Internal vs external team for mobile product development

His concern was the following: “We will need continuous development and working with an external agency will definitely be too expensive. Even though your prices are very competitive, costs don't match those of two developers employed in-house.”

Because this question popped up quite often since then, we decided to expand the idea into an article potentially useful to startup founders who’re trying to decide between hiring an internal development team and working with an external services provider.

Let’s start with the benefits of having the development in-house:

  • Easier and more efficient communication
  • Higher product ownership from team members
  • Higher level of legal protection to what intellectual property is concerned.


Most of our customers, startups in the inception phase, claim that it only makes financial sense to hire their own team when at least one of the following conditions apply:

  • selling of the actual technology you are producing is involved (algorithms, devices, etc)
  • the technology you are working on is sensitive and/or disruptive  and can or could be patented
  • the project operates in a very high security environment (banking, national security, etc)
  • you can afford to build a team large enough (~ 10 technical people) to cover all the key areas (design, UX, development, testing, project management, architecture, dev ops, system administration) and you still have some level of redundancy; this means that you are not entirely dependent on any one person.
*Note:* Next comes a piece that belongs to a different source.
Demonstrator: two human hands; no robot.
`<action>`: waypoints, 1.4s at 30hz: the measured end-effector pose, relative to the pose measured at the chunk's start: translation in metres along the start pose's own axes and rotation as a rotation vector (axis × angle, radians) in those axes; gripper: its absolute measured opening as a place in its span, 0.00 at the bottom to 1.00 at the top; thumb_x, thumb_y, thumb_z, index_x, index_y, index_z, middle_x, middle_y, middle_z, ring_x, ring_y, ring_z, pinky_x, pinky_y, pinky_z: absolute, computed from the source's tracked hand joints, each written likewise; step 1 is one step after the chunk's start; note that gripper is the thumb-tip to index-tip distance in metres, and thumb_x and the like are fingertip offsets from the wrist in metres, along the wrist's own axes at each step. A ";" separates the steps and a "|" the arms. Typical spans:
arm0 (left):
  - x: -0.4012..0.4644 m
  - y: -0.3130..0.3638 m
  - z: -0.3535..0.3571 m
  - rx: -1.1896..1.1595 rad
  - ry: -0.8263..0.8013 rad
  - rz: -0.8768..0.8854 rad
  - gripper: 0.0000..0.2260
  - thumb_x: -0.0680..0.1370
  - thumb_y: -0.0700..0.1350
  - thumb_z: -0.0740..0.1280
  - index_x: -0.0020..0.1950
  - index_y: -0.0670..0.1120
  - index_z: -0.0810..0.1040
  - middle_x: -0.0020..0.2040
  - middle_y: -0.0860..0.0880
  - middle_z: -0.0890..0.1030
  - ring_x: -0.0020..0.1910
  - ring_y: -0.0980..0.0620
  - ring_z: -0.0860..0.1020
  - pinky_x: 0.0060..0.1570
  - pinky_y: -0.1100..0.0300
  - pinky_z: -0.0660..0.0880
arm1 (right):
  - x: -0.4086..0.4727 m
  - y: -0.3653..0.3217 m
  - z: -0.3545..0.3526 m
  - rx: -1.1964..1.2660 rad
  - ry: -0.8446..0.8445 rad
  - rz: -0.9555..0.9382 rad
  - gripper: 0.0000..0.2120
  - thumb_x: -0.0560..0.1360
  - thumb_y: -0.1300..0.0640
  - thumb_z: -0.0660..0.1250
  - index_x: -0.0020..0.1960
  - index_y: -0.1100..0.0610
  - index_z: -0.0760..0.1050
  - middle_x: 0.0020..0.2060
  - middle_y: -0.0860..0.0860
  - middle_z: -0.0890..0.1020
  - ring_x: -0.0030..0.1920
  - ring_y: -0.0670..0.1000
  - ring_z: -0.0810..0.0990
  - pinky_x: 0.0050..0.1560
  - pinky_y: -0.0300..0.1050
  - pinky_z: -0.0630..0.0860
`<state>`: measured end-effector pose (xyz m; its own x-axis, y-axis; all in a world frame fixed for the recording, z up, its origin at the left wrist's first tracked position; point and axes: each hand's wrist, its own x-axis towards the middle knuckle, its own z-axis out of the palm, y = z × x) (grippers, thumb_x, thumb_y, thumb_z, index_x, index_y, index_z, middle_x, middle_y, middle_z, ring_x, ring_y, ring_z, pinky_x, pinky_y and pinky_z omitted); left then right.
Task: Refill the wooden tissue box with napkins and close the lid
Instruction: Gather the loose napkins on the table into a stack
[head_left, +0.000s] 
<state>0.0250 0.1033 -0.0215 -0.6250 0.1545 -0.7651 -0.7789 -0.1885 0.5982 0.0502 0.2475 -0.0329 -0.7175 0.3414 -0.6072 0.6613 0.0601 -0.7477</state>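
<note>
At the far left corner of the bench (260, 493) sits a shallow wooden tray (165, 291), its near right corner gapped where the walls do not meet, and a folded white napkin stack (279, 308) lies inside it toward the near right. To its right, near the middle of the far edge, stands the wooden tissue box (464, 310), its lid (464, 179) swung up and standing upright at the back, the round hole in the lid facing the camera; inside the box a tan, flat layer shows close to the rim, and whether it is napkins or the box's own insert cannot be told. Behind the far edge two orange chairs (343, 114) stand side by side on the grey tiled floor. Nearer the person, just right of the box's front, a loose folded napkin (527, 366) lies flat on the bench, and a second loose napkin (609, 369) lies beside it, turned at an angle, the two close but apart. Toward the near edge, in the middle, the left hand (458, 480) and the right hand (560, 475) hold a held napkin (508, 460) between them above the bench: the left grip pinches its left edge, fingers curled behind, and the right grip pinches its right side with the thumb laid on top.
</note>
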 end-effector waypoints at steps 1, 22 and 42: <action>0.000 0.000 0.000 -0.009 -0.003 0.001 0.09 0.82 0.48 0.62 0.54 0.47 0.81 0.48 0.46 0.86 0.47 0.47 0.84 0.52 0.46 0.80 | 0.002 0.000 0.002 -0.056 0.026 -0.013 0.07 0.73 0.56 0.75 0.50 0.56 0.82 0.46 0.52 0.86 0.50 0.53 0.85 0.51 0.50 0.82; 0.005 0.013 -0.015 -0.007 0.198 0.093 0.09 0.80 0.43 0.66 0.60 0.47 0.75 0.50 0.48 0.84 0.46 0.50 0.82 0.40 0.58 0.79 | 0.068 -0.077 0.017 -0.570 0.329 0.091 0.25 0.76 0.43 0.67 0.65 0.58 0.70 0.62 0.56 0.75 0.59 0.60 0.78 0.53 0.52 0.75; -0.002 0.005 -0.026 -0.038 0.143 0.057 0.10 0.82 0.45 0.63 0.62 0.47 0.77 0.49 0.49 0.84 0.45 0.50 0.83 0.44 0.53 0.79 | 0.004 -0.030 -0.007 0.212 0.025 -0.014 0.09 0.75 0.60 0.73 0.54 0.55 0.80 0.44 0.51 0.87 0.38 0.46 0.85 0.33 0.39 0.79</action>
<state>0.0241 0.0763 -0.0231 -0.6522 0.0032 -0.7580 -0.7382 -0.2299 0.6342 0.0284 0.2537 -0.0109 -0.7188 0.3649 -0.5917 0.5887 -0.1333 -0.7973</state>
The idea of starting with a few programmers and to ultimately take over the world seems to have stemmed from all the media articles that describe it as a mandatory condition for startup success. Nonetheless, our experience with over 150 customers has shown that it’s not necessarily true. As an external team, we’ve done projects for customers where we resolved all of the conditions above.

In fact, we’ve met customers who started with their own development team but, due to all sorts of circumstances, weren't able to manage the project until the end. On one occasion, we even took over development from an in-house team of 4 developers that had been working on the product for almost a year.

Therefore, if you decide to build your own development team it’s important to realise it comes with different challenges. The in-house team is by no means a guarantee of efficiency, productivity or product understanding.


So, what are the benefits of working with the right external team?

  • Economies of scale – A specialised company that will turn over 10-20-30 projects (similar to yours) per year builds certain economies of scale.
  • Specialised resources – If the aim is to build a team of 2-3 developers, it’s going to be difficult to find experienced people who can cover all the areas of product creation. For instance, a good back-end programmer might not be good at testing automation or front-end development. A DevOps engineer is not necessarily good at managing the development process. And the list can go on.
  • Access to the recruitment market – A software development company is constantly recruiting so there is always a pool of potential candidates who can join the team. A process is usually in place to screen the candidates on their cultural fit as well as on their technical expertise. Since this is not a core competence of your company, getting a developer on board is going to be time-consuming and expensive, especially in the IT industry. It takes, on average, 47 to 57 days to fill a position and well over $4000 to hire 1 software developer.
  • Redundancy – A good software development agency usually has processes in place for knowledge sharing. This is to make sure that vacations or people leaving the company will not affect on-going projects.
  • Team scalability – A direct consequence of redundancy is that you have the option to scale the team up (or down) based on necessities. New people joining the team will, therefore, have a shorter learning curve until they become productive.
  • Processes – working with people outside your team always requires a higher level of discipline in communication and planning. Processes become key here, as they help the entire team know how things are done. Moreover, knowing what the processes are means there’s room for improvement to gain efficiency and better outcomes.
  • Quality – If you do a lot of something, (most of the time) you get good at it. With dedicated people on quality assurance, with quality engineering as part of the system design, with processes in place, even the ‘average’ specialised external team will create better software compared to an ‘average’ internal team.

As with everything, it’s not black or white. A hybrid model can also work. We have customers who have internal teams but they collaborate with us on certain specific areas of their system. Our team usually undertakes developing one full feature from a more complex piece of software and integrates with the client’s team as often as necessary. We become a sort of an extension for the in-house teams and, so far, collaborations run smoothly.

For Hindawi, one of world’s largest open access publishers of peer reviewed academic research, we’ve put together a dedicated team of 20 people who’ve worked externally for 2 years. In 2019 we helped them build an office here in Iasi and, then, transferred the entire team under their management, in a Build - Operate - Transfer model.

However, for most startups, it simply doesn’t make sense to build an internal team. There is enough challenge with sales & marketing and with keeping the business afloat. With a good in-house CTO in charge, and by maintaining a healthy communication flow between them and the external team, the productivity gains will quickly out-pace the benefits of having your own developers.